Aerospike vs HANA or other RDBMS systems


#1

Hi,

From whatever limited knowledge I have gathered about Aerospike, I know that it provides secondary indexes and it also provides LDT’s which kind of serve the purpose of denormalizing the table structures in traditional RDBMS systems.

Both of these features and the tabular, bin/record based functionality makes me feel that Aerospike can actually replace RDBMS systems like HANA which markets itself as an in memory relational database.

Am I right in my assumption that Aerospike could potentially totally replace RDBMS systems.

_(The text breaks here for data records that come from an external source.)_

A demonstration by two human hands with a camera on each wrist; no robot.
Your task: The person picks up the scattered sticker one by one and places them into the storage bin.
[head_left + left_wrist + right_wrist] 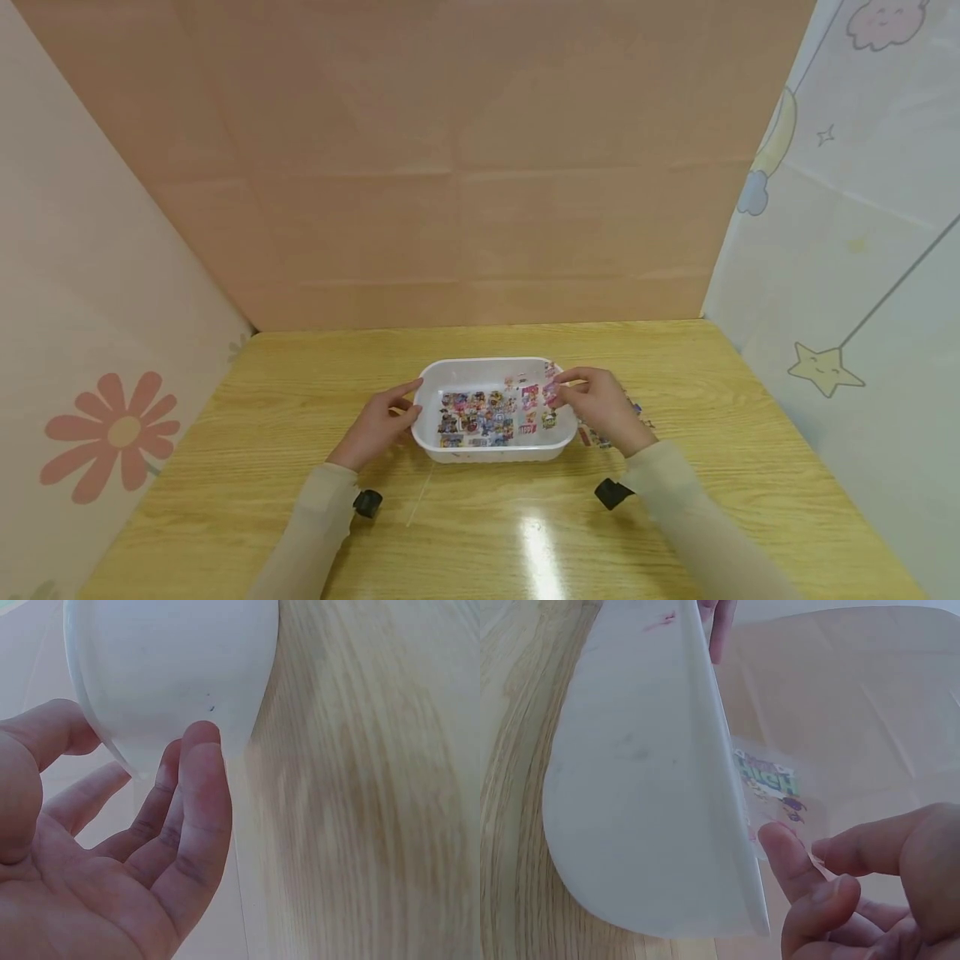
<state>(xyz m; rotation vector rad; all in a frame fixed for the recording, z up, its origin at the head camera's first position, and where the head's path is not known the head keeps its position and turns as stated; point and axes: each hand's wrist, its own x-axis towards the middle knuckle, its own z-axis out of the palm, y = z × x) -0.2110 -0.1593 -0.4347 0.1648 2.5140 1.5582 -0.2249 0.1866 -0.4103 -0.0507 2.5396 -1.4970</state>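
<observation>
A white oval-cornered plastic tray [491, 452] stands on the table, with several small colourful stickers [472, 421] spread over its floor. At its left end my left hand [381, 421] holds the rim, the fingers reaching the outer wall [187, 667] in the left wrist view. My right hand [603, 407] is over the tray's right end, pinching a clear sticker [769, 780] with printed lettering and small figures between thumb and fingertip. In the right wrist view this sticker stands just beyond the tray's rim [718, 727].
More colourful stickers [596, 437] lie on the wooden table [300, 383] to the right of the tray, partly hidden by my right hand. A thin pale strip [420, 497] lies in front of the tray. Peach backing [450, 208] and patterned side panels [840, 250] enclose the table.
</observation>
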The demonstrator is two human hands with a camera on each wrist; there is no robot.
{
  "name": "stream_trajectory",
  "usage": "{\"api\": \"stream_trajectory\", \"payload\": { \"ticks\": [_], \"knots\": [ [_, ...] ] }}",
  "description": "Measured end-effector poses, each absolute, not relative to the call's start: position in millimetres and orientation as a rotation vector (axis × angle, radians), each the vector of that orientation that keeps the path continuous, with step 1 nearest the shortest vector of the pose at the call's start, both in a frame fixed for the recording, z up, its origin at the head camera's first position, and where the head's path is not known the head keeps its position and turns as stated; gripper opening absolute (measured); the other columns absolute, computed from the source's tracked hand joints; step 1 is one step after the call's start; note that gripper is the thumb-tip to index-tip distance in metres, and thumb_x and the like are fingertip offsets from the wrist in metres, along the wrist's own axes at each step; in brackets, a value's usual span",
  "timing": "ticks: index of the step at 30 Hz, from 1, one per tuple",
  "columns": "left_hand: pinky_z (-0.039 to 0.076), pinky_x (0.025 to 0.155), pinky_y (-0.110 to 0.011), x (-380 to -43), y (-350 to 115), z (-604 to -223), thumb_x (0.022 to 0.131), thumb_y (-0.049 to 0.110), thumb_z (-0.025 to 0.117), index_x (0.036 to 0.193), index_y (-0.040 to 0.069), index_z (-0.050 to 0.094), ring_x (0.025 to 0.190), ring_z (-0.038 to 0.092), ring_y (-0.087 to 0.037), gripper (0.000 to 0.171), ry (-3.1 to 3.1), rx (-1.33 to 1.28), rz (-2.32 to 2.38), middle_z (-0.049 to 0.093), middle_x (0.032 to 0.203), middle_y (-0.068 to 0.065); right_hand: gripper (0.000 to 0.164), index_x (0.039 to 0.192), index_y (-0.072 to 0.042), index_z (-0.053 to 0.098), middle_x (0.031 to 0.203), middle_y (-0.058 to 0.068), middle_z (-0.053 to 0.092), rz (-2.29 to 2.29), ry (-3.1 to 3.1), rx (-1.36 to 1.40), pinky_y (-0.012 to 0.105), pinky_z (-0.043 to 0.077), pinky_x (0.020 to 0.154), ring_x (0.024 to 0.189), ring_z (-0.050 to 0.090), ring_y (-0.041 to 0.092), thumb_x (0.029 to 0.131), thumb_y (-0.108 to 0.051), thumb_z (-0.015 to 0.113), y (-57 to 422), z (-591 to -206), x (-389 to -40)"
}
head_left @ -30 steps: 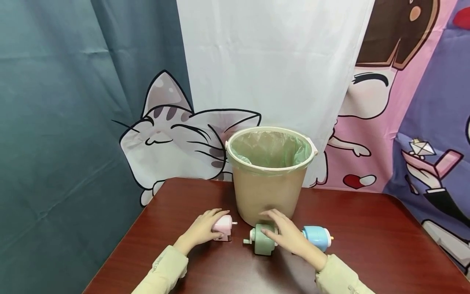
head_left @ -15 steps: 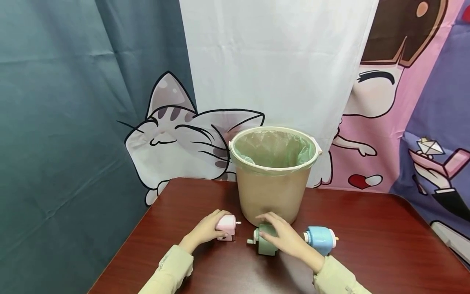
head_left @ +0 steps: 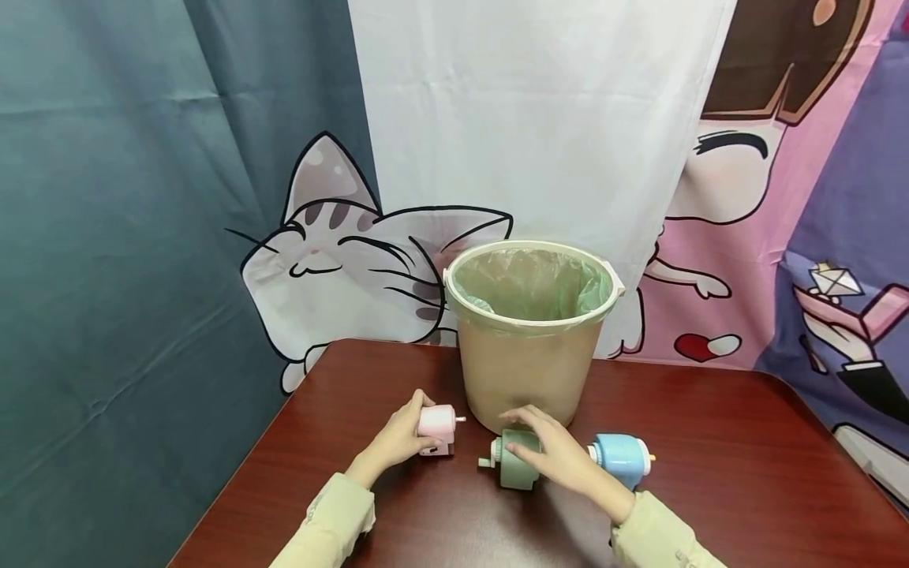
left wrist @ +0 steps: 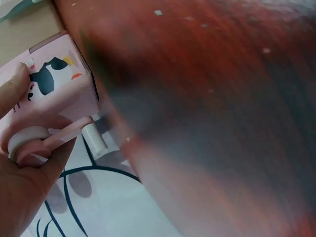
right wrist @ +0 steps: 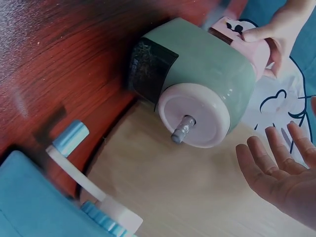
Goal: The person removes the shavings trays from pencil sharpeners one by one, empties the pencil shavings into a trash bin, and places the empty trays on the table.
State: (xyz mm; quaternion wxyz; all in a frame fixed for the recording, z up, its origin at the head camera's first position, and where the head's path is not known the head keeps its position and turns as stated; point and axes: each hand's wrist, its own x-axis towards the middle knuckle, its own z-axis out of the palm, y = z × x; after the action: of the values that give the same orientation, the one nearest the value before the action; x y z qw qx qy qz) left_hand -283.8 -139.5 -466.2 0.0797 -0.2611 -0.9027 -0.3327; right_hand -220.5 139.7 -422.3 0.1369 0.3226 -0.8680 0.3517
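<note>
My left hand [head_left: 394, 439] grips a pink pencil sharpener [head_left: 436, 423], the hand-crank kind. In the left wrist view, the thumb presses its printed side [left wrist: 54, 74] and the fingers go behind it; its crank [left wrist: 66, 133] sticks out. My right hand [head_left: 564, 459] hovers by a green crank pencil sharpener [head_left: 516, 473], fingers loosely spread. The right wrist view shows those fingers [right wrist: 269, 163] apart from the green body [right wrist: 212, 61], whose dark clear shavings window and pale round pencil-holder end face this camera.
A blue crank pencil sharpener [head_left: 616, 454] stands right of my right hand. Behind all three is a beige bin [head_left: 525, 371] with a green plastic liner. They share a dark red wooden table [head_left: 660, 410]. A cartoon-printed curtain [head_left: 540, 118] hangs at the back.
My left hand has shifted slightly up and away with the pink pencil sharpener. My right hand stays by the green one. The head view has swung slightly.
</note>
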Motion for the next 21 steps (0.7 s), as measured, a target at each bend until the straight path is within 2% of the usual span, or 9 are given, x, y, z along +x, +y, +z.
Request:
{"api": "stream_trajectory", "payload": {
  "ticks": [4, 9, 15, 21],
  "knots": [
    [0.048, 0.07, -0.027, -280, -139, -461, 0.064, 0.014, 0.086, 0.106, 0.011, 0.049, 0.084, 0.059, -0.017, 0.056, -2.626, -0.704, -1.113, 0.064, 0.103, -0.007, 0.035, 0.116, -0.004, 0.059, 0.108, 0.007, 0.064, 1.014, -2.485, 0.939, 0.037, 0.051, 0.086, 0.099, 0.063, 0.027, 0.084, -0.012, 0.069, 143, -424, -220],
    [0.049, 0.069, -0.024, -274, -134, -450, 0.063, 0.016, 0.087, 0.108, 0.012, 0.053, 0.083, 0.061, -0.015, 0.057, -2.477, -0.658, -1.366, 0.066, 0.105, -0.007, 0.034, 0.116, -0.003, 0.059, 0.109, 0.009, 0.064, 1.024, -2.494, 0.893, 0.039, 0.052, 0.082, 0.099, 0.064, 0.027, 0.084, -0.01, 0.068, 149, -421, -219],
    [0.049, 0.066, -0.022, -270, -127, -437, 0.061, 0.01, 0.087, 0.111, 0.008, 0.057, 0.079, 0.058, -0.01, 0.058, -2.326, -0.622, -1.537, 0.067, 0.102, -0.01, 0.036, 0.119, -0.001, 0.057, 0.112, 0.014, 0.062, 1.122, -2.515, 0.865, 0.044, 0.053, 0.079, 0.101, 0.064, 0.033, 0.087, -0.013, 0.066, 150, -414, -221],
    [0.049, 0.068, -0.021, -260, -116, -425, 0.061, 0.006, 0.086, 0.113, 0.003, 0.06, 0.081, 0.055, -0.007, 0.059, -2.266, -0.649, -1.59, 0.067, 0.101, -0.012, 0.044, 0.123, -0.002, 0.054, 0.109, 0.015, 0.063, 1.205, -2.487, 0.796, 0.04, 0.054, 0.077, 0.098, 0.063, 0.033, 0.085, -0.019, 0.068, 148, -413, -223]
  ]
}}
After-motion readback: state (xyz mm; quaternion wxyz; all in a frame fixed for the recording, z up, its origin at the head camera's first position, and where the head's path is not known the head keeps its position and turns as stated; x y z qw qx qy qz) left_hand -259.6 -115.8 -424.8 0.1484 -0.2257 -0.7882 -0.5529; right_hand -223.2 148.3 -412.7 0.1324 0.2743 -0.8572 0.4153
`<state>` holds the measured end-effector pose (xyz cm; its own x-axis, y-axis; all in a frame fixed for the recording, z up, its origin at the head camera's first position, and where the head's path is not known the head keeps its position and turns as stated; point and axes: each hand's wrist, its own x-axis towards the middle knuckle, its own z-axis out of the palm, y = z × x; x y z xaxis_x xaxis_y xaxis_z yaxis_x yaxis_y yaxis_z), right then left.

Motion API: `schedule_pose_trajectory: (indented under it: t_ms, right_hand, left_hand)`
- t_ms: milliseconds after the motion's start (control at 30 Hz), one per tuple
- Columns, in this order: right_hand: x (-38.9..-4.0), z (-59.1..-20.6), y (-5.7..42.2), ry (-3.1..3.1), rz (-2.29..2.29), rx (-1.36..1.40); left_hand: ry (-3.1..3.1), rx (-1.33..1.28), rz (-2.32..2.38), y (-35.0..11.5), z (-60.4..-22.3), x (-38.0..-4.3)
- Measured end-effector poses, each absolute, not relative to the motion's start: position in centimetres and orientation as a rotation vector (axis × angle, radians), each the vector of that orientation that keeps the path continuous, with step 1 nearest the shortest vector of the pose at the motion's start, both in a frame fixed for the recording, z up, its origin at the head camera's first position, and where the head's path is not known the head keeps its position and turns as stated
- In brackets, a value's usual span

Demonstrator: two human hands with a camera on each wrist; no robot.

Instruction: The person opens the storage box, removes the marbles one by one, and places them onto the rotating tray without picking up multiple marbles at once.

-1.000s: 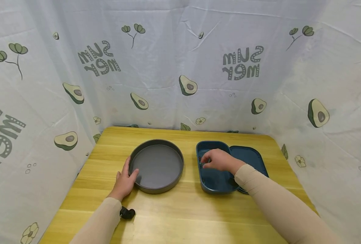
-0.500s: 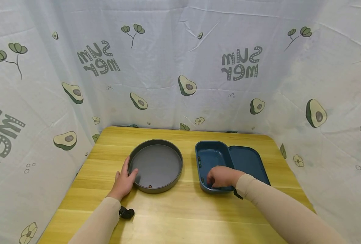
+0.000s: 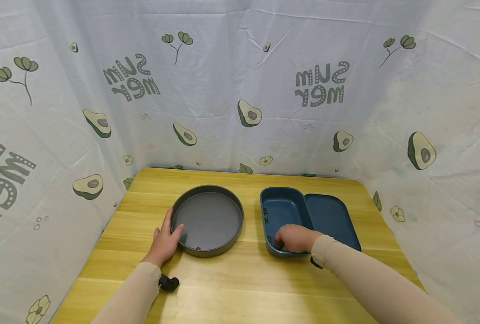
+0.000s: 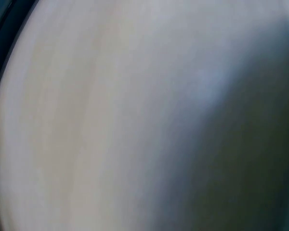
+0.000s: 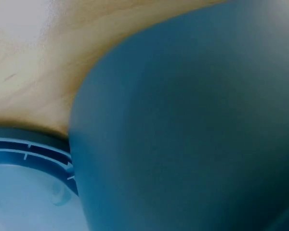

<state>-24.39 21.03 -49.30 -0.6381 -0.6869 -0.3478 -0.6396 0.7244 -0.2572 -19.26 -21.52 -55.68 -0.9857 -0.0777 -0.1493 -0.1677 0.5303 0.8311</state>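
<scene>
In the head view my left hand (image 3: 165, 240) holds the left side of a round grey cake pan (image 3: 211, 220), its thumb over the rim and its fingers along the outer wall. A small brownish bead-like piece (image 3: 198, 248) lies inside at the pan's front edge. My right hand (image 3: 296, 238) reaches down into a dark blue rectangular box (image 3: 280, 202), near its front end. Its fingertips are hidden, so I cannot tell what they hold. Several small dark pieces (image 3: 265, 216) line the box's left wall. The right wrist view shows the box's outer wall (image 5: 173, 120) close up.
A flat blue lid (image 3: 331, 220) lies against the right side of the box on the wooden table (image 3: 232, 288). A patterned white curtain (image 3: 224, 90) stands around the table's back and sides. The left wrist view is a pale blur.
My right hand has moved from the box's left wall toward its front end. A small piece has appeared in the pan since the first frame. The left hand stays put.
</scene>
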Motion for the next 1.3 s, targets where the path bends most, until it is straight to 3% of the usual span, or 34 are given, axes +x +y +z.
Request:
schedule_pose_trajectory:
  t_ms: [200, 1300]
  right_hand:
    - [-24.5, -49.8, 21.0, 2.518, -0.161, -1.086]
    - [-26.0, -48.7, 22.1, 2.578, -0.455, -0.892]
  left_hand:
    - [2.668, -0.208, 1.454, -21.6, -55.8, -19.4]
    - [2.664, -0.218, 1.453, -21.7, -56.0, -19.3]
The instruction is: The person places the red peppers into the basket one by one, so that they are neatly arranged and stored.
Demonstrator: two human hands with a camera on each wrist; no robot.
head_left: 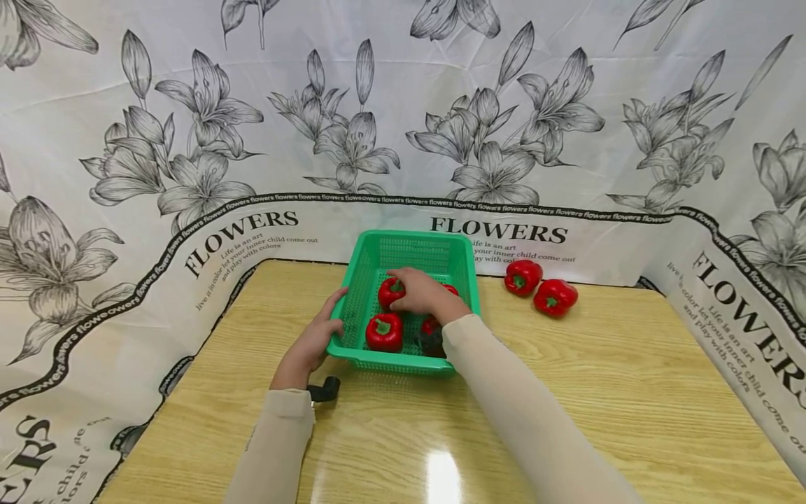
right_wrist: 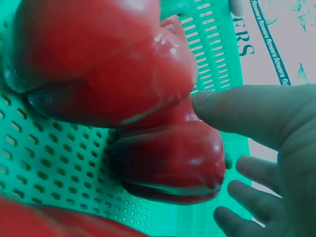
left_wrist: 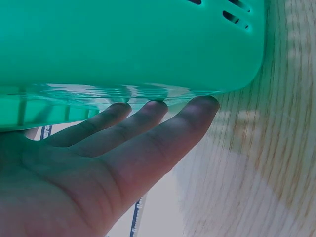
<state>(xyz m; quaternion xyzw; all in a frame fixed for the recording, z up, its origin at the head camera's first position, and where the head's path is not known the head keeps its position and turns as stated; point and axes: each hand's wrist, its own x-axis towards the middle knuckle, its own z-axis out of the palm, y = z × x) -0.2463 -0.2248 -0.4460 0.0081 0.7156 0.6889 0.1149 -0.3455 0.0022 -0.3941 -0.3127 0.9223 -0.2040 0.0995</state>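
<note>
A green plastic basket [head_left: 403,362] with slotted walls stands on the table. My left hand [head_left: 313,338] holds its left rim, thumb over the edge; in the left wrist view the fingers [left_wrist: 153,133] lie against the outer wall. My right hand [head_left: 423,290] reaches into the basket beside a red bell pepper [head_left: 388,297]. In the right wrist view the thumb meets that pepper [right_wrist: 173,165], while the other fingers spread around it with a gap. Nearer the front lies another red bell pepper [head_left: 384,334]. More red peppers are partly hidden under my right hand and wrist.
Two red bell peppers [head_left: 538,287] lie on the table to the right of the basket. A white flower-printed cloth [head_left: 390,161] hangs behind and at both sides of the wooden table [head_left: 592,392]. A black wrist mount [head_left: 324,390] shows by my left wrist.
</note>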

Yes, aerospike does not provide features like joins across many tables which are sometimes useful for reporting purposes. But there could be a way around that too by using UDFs?

Sorry for my long winded question. But I have a case in my company where we r trying to choose between HANA and Aerospike. HANA has another advantage that it provides an organic Predictive Analytics Library built in with tight integration with R. You could write stored procedures intermingled with R code and run predictive analytics and do statistical stuff.

I like Aerospike a lot because it provides automatic failover, clustering, redundancy and it can handle very high requests per second. Can HANA handle that kind of loads and provide automatic clustering, automatic addition of nodes on need basis etc.

Thanks a lot for your answers.

Regards, Samar


#2

SAP HANA is not a distributed system. High Availablity of HANA is based on master/slave replication system.

No Aerospike is not for replacing RDBMS system. There are lot of features in RDBMS which are not available in Aerospike. Also, you need to understand the consistency guarantees which Aerospike provides, given it is a AP system. Also note that Aerospike is not just pure in-memory, but optimized or flash based system as well.

Can you please share in layman’s language (with mock object representation) what is that you are trying to do. Given HANA is in your shortlist, you probably have very high performance needs. Can you elaborate on these?

– R


#3

Thanks for your reply Raj. I have some further questions/doubts.

  1. You said HANA is a master/slave system. Does this mean that the sharding logic has to be written manually?
  2. From what I understand about Aerospike, it doesn’t matter which node the data goes to. Aerospike will automatically fetch the data for you from the right node. Is that correct?
  3. Also Aerospike automatically adds more nodes as the data size reaches a preset limit. So no need to manually add nodes? Is that corrrect?
  4. Aerospike automatically provides a replica node for all nodes. SO failover is automatic? IS that correct?

Can you list the features available in HANA that are not reproducible in Aerospike. There are stored procedures in HANA and there are UDF’s in Aerospike. There are aggregations and secondary indexes available in Aerospike which would cover most querying needs. Yes, RDBMS systems are powerful when there is a need to do complex joins across many tables and for that the SQL language is quiet succint and powerful. So in this particular use case I do see RDBMS systems having an advantage over Aerospike, because in Aerospike we will have to write client side processing or udfs to do complex data analysis/querying.

Now to answer your question as to what we are trying to do:

Our app continuously gathers large streams of sensor data which means we have high TPS needs in our data store. Apart from this we need to do processing on the sensor stream data using Aerospike client. I am confident that this part will be handled very well by Aerospike as it markets itself to handle high TPS loads and is very fast.

The second part is our need to analyze/dissect the processed data and run predictive analytics as well on it. HANA touts itself to tightly integrate predictive analytics abilities with it, so thats a big plus for HANA. Aerospike does not currently provide such predictive analytics tools/integrations.

Last point, you said that we probably have very high performance needs because we are thinking of using HANA. How is HANA more performant than Aerospike? Are there any benchmarks for that?

Sorry if my query is a bit long winded. Would really appreciate your responses on these doubts.

Thanks a lot.


#4

There is no sharding. One node is master another is hot standby (you will need to configure is accordingly). You may want to read HANA documentation for it.

Yes

Incorrect !! Aerospike is not a service. If you need more nodes in the cluster you need to add it.

Aerospike by default maintains two copy of the data. If one copy goes offline other serves the request.

HANA is RDBMS. Aerospike is not. Aerospike does not support Multirecord transactions …

No there are no comparitive benchmark for HANA and Aerospike. HANA is seen as high performant store in RDBMS world hence the question.

– R


#5

Thanks again Raj for your helpful response.